**REQUIREMENT:**
In the listing below, find the line that contains "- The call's" and the line that contains "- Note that". Quote both and every line between them, exactly, and nothing more.

----

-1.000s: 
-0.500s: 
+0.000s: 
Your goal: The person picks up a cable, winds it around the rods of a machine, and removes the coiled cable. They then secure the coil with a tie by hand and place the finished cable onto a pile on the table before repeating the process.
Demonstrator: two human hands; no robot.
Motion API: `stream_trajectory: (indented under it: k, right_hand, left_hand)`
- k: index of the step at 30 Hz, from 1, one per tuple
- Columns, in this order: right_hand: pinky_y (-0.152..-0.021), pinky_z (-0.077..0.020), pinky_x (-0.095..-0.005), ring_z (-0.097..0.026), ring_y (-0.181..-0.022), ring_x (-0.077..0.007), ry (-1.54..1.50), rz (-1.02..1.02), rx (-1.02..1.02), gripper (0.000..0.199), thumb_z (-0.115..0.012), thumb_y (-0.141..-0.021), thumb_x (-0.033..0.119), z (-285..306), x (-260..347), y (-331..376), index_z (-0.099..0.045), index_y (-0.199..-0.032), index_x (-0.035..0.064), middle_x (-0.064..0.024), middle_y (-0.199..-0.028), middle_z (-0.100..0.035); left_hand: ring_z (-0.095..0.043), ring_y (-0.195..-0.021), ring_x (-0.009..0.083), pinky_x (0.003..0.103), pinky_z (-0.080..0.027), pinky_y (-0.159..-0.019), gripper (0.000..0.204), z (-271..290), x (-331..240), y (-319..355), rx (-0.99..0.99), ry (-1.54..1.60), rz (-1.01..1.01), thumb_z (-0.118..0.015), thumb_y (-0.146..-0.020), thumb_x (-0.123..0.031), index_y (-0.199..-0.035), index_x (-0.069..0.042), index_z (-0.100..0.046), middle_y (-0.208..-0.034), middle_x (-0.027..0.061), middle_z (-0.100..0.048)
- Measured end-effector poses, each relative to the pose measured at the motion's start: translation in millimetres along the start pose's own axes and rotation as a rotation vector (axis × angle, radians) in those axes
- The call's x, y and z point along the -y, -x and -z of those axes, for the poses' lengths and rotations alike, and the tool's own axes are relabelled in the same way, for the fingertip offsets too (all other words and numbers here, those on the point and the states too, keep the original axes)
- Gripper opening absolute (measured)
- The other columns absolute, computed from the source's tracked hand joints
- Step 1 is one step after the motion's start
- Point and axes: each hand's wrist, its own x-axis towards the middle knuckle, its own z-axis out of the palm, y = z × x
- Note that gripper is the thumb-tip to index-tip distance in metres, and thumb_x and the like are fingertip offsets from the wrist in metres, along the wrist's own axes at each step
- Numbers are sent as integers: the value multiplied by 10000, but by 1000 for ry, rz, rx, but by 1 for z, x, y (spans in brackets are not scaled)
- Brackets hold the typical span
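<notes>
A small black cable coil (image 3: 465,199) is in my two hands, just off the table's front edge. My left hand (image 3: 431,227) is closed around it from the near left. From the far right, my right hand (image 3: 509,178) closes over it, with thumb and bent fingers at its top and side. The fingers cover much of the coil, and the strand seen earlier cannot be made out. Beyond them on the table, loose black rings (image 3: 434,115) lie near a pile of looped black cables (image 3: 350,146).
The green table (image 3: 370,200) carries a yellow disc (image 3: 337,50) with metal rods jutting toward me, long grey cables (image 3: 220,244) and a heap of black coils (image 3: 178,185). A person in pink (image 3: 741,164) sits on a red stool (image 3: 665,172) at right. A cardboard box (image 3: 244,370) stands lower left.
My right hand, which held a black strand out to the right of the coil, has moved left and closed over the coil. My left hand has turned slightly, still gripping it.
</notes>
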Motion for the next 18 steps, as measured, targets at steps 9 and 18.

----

**SOLUTION:**
- The call's x, y and z point along the -y, -x and -z of those axes, for the poses' lengths and rotations alike, and the tool's own axes are relabelled in the same way, for the fingertip offsets too (all other words and numbers here, those on the point and the states too, keep the original axes)
- Gripper opening absolute (measured)
- The other columns absolute, computed from the source's tracked hand joints
- Step 1 is one step after the motion's start
- Point and axes: each hand's wrist, its own x-axis towards the middle knuckle, its own z-axis out of the palm, y = z × x
- Note that gripper is the thumb-tip to index-tip distance in metres, and thumb_x and the like are fingertip offsets from the wrist in metres, along the wrist's own axes at each step

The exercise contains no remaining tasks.